Photon Recoil Momentum in Dispersive Media

A systematic shift of the photon recoil momentum due to the index of refraction of a dilute gas of atoms has been observed. The recoil frequency was determined with a two-pulse light grating interferometer using near-resonant laser light. The results show that the recoil momentum of atoms caused by the absorption of a photon is $n\hslash k$, where $n$ is the index of refraction of the gas and $k$ is the vacuum wave vector of the photon. This systematic effect must be accounted for in high-precision atom interferometry with light gratings.

Figure 1

Kapitza-Dirac interferometer. The first pulse outcoupled a small fraction of atoms into the $|\pm 2n\hslash k⟩$ momentum states.
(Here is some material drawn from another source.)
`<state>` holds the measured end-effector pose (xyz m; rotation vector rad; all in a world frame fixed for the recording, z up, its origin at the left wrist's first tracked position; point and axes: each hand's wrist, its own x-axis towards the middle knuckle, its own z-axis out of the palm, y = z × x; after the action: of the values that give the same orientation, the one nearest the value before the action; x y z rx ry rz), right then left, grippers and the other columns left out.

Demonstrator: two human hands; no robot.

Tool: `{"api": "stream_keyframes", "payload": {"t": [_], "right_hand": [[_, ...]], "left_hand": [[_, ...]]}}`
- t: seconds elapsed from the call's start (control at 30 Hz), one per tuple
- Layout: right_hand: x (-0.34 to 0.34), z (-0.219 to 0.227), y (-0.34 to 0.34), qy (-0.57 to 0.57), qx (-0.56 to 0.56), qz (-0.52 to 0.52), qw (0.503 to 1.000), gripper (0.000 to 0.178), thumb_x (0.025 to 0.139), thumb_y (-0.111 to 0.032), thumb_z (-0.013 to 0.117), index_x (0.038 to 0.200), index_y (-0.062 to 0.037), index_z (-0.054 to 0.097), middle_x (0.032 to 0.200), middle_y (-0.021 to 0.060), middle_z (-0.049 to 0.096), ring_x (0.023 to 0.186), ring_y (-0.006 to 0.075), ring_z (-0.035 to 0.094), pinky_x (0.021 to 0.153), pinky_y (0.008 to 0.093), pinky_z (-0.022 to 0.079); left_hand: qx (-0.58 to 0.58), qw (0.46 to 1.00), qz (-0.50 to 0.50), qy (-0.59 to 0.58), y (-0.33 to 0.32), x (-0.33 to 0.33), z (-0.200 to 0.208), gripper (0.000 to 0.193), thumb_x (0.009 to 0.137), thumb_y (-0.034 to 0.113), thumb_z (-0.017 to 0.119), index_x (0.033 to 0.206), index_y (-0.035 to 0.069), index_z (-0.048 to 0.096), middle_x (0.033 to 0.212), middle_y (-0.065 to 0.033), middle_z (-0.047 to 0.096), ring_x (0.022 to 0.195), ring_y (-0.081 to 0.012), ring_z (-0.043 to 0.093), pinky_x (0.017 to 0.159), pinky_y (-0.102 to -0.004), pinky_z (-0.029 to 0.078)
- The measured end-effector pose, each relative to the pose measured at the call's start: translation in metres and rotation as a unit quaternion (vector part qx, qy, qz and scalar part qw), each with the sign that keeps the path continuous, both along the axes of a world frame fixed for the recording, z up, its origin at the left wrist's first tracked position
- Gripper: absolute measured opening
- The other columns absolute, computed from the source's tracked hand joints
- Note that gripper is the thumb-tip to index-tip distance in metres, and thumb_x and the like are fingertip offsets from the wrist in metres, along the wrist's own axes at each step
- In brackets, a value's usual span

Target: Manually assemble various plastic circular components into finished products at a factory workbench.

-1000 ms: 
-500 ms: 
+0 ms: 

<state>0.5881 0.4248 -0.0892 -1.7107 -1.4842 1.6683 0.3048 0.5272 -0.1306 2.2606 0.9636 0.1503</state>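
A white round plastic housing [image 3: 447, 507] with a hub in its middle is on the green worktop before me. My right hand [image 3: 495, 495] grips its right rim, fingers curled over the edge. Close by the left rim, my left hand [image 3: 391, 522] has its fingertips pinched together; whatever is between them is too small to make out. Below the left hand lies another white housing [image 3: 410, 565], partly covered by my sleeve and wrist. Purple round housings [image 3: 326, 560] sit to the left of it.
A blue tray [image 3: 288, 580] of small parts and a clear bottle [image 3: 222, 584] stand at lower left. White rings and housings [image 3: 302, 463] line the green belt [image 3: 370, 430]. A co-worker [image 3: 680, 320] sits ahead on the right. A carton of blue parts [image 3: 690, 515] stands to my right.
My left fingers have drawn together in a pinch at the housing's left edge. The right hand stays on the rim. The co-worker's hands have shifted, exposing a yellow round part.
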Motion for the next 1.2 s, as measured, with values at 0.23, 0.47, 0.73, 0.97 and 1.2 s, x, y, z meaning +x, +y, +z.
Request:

The outcoupled atoms moved within the initial condensate. After a variable delay $\tau$, a second pulse was applied, and atoms outcoupled by the second pulse interfered with those outcoupled by the first pulse. The laser beam was applied perpendicular to the long axis of the condensate; the polarization, $\overrightarrow{E}$, was parallel to it and to the applied magnetic field bias, $\overrightarrow{B}$. The atoms were imaged after 38 ms of ballistic expansion. The field of view is $0.5\mathrm{mm}\times 1.5\mathrm{mm}$.

Figure 2

Interference fringes oscillating at the recoil frequency. (a) Absorption images for $\tau =10–50\mu \mathrm{s}$. The detuning was $\Delta /2\pi =+520\mathrm{MHz}$. The field of view is $0.5\mathrm{mm}\times 1.5\mathrm{mm}$. (b) Fraction of atoms in the $|0\hslash k⟩$ momentum state as a function of $\tau$. The fringes were fit using Eq. (1). The fitted frequency was $\omega =2\pi \times 15627(39)\mathrm{Hz}$ with decay constant ${\tau }_c=461(25)\mu \mathrm{s}$. The signal was normalized using the total atom number in all momentum states. The systematic scatter of the data from the fit indicates the reproducibility of the single shot measurements.

Figure 3

Recoil frequency as a function of detuning, $\Delta /2\pi$, showing the dispersive effect of the index of refraction. The average density of the condensate for the solid points was $1.14(4)\times {10}^{14}{\mathrm{cm}}^{-3}$, giving rise to a mean-field shift of 880 Hz. The shaded area gives the expected recoil frequency including the uncertainty in the density. The dashed line is at $\omega =4{\omega }_{\mathrm{rec}}+\rho U/\hslash$, the expected value without index of refraction effects. The dotted line is at $4{\omega }_{\mathrm{rec}}=15068\mathrm{Hz}$, the two-photon vacuum recoil frequency. The data shown as open diamonds had increased spontaneous light scattering due to ${\sigma }^{\pm }$ light contamination in the laser beam. The increased light scattering led to a lower initial density in the condensate, thus leading to a smaller mean-field shift. The ${\sigma }^{\pm }$ contamination allowed $\Delta m_F=\pm 1$ transitions, thus for small detunings the proximity to the $|1,-1⟩\to |0^{\prime },0⟩$ transition located at $\Delta /2\pi =-72\mathrm{MHz}$ resulted in higher spontaneous scattering rates. The open points have been scaled upward to correct for this lower density.